Hetherwick accepted this judgment, and when he left Sellithwaite later in the afternoon on his return journey to London, he summed up the results of his visit. They were two. First, he had discovered that the woman of whom Hannaford had spoken in the train was a person who ten years before had been known as Mrs. Whittingham, appeared to be some sort of an adventuress, and, in spite of her restitution to the jeweller whom she had defrauded, was still liable to arrest, conviction, and punishment—if she could be found. Second, he had found out that the precious invention of which Hannaford had spoken so confidently and enthusiastically to his granddaughter and the particulars of which had mysteriously disappeared, related to the manufacture of a new writing-ink, which might, in truth, prove a very valuable commercial asset.
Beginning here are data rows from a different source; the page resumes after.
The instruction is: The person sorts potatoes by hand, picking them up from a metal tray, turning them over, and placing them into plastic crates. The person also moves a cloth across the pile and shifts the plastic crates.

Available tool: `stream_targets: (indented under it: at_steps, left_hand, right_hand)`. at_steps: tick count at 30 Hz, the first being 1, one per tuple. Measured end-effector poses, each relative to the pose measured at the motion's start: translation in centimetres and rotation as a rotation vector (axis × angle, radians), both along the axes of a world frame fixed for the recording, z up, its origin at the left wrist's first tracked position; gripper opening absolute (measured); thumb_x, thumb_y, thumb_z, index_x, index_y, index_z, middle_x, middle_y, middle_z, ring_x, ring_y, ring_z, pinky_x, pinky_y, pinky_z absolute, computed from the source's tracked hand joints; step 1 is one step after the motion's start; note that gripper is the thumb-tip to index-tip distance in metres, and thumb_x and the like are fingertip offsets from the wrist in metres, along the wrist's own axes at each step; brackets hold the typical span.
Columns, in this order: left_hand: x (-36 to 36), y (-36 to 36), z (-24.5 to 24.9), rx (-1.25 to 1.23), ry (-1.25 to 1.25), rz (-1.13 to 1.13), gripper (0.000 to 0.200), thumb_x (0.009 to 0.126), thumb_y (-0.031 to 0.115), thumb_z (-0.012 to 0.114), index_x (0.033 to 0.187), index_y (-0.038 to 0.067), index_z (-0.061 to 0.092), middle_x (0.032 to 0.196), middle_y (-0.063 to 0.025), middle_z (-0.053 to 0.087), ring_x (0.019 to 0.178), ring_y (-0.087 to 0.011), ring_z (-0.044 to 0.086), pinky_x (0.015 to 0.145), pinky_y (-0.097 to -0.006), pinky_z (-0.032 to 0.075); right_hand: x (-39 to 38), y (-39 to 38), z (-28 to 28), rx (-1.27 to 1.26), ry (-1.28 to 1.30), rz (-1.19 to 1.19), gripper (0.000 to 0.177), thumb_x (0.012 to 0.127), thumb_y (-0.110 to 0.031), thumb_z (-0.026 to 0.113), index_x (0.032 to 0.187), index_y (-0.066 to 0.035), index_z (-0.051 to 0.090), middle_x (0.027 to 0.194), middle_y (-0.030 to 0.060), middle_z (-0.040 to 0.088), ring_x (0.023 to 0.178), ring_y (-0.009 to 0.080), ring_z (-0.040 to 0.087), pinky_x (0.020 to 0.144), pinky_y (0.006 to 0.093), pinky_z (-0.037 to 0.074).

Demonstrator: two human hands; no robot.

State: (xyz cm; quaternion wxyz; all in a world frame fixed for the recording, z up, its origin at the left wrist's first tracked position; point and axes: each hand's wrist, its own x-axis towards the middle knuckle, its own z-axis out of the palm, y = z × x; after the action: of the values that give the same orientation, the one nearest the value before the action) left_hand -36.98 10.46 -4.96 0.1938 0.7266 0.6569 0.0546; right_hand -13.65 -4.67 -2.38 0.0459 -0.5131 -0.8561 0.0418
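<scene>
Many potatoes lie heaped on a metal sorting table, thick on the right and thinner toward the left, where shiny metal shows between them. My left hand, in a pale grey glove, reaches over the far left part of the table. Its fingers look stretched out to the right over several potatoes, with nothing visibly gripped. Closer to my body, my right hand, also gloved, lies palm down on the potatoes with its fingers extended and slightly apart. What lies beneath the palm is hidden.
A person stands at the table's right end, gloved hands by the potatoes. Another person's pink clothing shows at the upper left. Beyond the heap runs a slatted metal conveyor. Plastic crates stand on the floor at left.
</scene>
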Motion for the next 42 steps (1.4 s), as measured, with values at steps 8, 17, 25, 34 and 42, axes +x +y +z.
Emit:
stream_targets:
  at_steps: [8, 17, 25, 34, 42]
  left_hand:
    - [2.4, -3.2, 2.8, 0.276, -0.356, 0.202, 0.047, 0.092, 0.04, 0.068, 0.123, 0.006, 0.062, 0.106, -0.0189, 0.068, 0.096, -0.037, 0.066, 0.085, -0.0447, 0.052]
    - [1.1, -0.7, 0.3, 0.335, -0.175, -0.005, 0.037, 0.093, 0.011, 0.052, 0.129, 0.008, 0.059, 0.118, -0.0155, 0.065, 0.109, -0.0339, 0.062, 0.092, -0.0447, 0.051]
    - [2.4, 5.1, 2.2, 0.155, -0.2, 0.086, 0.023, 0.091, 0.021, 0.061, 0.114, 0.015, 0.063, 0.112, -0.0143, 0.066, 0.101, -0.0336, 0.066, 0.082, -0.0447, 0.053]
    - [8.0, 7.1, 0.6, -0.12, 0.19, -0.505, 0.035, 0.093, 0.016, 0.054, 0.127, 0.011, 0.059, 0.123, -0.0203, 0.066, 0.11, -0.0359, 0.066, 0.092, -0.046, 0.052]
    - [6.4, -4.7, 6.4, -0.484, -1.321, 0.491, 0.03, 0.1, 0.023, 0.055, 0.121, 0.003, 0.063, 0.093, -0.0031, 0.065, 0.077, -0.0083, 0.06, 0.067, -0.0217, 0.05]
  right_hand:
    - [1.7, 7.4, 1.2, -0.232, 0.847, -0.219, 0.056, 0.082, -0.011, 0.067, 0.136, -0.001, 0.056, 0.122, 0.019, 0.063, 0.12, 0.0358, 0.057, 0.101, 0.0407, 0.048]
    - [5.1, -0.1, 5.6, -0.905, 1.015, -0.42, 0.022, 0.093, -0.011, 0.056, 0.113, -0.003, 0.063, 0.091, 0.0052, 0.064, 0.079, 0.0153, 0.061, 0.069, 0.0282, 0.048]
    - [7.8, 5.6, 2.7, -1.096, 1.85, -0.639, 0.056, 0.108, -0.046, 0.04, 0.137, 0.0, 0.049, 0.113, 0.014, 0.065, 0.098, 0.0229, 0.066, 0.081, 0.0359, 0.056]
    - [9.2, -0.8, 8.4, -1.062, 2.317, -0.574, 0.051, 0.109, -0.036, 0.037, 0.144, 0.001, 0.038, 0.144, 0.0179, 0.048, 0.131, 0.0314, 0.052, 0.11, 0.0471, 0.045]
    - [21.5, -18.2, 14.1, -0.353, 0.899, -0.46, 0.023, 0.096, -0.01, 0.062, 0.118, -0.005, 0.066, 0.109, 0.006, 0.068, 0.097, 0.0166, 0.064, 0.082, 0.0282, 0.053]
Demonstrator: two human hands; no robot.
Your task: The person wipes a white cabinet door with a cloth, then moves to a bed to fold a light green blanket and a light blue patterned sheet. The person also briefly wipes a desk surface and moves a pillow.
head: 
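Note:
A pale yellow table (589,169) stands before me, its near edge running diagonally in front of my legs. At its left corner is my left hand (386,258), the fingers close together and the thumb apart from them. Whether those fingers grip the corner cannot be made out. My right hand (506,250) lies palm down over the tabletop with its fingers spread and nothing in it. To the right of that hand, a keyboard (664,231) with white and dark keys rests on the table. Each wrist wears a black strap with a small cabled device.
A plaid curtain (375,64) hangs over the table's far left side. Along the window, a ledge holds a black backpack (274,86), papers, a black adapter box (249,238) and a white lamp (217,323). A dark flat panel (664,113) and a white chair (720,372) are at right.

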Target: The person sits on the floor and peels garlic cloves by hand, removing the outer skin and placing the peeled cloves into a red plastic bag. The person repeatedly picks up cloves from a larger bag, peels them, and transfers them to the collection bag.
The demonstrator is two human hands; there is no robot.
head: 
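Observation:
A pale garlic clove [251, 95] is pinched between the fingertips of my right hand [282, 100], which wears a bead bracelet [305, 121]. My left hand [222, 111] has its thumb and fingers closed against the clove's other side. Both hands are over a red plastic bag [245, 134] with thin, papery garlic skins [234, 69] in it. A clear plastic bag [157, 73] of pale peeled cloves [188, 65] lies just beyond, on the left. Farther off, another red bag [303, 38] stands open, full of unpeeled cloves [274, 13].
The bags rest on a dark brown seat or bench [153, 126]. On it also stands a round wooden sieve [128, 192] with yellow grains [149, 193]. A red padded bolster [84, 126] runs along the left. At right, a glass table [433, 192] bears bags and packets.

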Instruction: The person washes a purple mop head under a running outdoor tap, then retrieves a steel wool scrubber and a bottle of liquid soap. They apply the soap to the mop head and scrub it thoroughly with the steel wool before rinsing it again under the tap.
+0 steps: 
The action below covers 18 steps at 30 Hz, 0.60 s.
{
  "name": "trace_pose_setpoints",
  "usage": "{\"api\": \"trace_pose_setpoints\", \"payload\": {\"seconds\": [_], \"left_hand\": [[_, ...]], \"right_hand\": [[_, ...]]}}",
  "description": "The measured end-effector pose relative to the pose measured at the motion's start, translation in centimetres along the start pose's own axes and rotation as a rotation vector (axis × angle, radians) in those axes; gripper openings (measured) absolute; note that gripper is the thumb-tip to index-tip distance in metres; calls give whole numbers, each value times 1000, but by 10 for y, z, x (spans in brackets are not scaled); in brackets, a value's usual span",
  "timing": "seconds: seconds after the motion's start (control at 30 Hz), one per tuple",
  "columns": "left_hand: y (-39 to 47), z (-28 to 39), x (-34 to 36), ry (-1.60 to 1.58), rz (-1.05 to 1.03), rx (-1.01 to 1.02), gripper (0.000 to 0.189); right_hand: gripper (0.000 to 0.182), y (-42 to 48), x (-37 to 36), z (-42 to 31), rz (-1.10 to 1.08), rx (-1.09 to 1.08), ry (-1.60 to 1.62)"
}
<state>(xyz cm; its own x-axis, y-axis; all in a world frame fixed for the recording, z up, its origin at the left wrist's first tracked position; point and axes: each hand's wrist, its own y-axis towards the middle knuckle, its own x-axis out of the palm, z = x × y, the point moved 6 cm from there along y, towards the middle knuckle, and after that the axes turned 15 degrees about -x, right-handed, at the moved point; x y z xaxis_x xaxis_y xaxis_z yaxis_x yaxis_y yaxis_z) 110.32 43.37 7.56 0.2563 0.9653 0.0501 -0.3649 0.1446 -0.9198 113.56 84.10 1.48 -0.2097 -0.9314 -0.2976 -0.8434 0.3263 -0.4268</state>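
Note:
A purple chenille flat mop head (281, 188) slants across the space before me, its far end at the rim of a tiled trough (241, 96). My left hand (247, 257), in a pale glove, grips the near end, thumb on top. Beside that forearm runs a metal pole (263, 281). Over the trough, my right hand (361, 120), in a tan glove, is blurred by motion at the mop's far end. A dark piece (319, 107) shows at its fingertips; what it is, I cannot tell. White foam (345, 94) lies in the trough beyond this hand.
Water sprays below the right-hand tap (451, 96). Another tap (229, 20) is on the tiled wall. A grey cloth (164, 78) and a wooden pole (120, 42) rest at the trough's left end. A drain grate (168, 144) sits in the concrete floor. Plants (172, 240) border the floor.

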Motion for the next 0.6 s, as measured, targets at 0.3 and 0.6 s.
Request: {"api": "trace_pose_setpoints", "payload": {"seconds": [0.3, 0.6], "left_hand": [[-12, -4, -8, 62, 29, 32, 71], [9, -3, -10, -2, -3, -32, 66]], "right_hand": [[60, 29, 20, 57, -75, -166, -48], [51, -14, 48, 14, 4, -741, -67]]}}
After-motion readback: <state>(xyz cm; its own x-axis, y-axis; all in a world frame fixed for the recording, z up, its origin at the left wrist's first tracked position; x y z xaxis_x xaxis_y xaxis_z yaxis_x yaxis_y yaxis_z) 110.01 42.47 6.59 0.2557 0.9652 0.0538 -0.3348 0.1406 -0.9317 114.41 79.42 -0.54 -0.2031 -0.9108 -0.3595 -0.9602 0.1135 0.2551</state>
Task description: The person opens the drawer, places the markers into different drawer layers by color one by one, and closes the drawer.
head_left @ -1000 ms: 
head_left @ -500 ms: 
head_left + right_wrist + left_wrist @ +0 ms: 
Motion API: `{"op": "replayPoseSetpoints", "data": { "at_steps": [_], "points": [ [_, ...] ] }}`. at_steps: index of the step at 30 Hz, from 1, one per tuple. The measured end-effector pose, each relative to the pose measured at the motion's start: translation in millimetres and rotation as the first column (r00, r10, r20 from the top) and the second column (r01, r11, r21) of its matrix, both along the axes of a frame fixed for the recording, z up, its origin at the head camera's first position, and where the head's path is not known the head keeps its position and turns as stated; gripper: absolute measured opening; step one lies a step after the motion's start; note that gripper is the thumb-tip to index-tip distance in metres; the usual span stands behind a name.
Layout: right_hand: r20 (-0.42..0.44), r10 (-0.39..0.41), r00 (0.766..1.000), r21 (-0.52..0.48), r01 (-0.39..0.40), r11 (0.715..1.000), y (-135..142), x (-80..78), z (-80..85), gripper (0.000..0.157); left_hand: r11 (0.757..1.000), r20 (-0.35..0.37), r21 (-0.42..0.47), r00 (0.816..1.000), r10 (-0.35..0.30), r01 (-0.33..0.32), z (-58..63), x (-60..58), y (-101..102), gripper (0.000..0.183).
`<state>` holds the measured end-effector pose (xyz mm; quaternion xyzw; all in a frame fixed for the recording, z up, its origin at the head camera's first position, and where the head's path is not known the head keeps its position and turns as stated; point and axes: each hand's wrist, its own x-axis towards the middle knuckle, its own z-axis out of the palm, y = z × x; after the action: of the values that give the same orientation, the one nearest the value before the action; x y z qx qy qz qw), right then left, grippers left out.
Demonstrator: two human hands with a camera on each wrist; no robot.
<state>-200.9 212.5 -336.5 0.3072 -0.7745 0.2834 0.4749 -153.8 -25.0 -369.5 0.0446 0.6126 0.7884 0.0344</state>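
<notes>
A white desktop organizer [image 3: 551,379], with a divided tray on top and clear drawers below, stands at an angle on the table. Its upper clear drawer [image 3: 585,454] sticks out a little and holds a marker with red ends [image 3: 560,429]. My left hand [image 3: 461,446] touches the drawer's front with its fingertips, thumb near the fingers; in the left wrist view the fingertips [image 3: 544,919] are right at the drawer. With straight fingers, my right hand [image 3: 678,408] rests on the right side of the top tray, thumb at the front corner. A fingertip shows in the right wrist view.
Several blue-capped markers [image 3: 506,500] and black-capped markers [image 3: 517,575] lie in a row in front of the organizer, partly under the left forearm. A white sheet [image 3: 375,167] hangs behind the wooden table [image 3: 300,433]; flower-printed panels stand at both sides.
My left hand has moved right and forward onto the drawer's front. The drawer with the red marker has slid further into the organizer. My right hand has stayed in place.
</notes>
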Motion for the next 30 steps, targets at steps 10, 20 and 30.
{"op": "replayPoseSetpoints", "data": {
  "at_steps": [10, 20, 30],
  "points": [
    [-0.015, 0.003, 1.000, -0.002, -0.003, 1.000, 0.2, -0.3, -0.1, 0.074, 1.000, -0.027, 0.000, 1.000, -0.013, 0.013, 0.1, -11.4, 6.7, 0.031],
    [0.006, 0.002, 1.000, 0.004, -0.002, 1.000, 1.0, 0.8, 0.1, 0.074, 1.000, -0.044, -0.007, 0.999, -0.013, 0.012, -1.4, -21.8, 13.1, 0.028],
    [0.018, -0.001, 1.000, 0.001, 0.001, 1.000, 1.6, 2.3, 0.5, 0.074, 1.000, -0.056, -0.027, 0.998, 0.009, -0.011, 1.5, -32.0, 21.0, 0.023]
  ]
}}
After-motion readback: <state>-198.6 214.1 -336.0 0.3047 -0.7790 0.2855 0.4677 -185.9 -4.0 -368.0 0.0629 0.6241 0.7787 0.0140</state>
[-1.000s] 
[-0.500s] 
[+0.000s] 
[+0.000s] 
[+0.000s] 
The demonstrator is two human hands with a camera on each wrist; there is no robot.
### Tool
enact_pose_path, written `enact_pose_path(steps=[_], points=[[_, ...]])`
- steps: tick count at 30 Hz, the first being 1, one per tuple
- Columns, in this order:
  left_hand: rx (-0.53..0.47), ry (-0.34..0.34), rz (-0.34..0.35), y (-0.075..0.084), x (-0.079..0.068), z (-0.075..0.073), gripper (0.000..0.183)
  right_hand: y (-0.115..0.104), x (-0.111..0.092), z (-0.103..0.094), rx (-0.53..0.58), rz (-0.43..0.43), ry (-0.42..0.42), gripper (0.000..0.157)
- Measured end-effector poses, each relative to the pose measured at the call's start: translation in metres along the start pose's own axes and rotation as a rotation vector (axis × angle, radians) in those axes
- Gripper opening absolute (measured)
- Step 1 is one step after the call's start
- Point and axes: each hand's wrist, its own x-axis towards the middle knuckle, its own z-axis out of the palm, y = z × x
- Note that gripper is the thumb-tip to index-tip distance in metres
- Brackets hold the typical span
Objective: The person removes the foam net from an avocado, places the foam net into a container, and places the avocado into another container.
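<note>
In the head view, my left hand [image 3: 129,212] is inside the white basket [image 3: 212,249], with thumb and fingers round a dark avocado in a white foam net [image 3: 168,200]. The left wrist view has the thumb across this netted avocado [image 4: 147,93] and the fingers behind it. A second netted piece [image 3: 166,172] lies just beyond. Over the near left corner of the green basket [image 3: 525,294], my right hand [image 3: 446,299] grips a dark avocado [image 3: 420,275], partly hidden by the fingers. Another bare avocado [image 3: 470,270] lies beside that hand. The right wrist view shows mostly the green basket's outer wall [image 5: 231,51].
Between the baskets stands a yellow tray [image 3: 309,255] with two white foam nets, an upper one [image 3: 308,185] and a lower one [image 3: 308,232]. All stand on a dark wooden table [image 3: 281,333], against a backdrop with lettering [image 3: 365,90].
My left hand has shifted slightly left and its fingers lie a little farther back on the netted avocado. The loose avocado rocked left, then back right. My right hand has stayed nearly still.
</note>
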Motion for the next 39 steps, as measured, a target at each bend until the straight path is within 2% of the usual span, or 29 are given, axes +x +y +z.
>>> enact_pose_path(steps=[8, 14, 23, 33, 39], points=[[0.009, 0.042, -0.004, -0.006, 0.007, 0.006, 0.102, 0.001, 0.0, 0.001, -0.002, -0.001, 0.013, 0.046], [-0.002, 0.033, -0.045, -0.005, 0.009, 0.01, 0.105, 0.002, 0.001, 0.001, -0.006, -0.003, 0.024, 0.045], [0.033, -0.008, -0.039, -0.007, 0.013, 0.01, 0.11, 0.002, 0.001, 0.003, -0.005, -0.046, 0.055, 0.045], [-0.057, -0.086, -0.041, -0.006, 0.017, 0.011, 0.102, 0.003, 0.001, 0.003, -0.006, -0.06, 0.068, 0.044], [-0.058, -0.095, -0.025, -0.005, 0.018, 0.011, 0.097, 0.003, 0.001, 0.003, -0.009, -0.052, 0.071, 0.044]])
So far, so good; he was finding things out. As he ate his dinner in the restaurant car he considered his next steps. But it needed little consideration to resolve on them. He must find out all about the woman whose picture lay in his pocketbook—what she now called herself; where she was; how her photograph came to be reproduced in a newspaper; and, last, but far from least, if Hannaford, after seeing the reproduction, had got into touch with her or given information about her. To the man in the train Hannaford had remarked that he had said nothing about her until that evening—yes, but was that man the only man to whom he had spoken? So much for that—and the next thing was to find out somehow what had become of the sealed packet which Hannaford undoubtedly had on him when he went out of Malter's Hotel on the night of his death.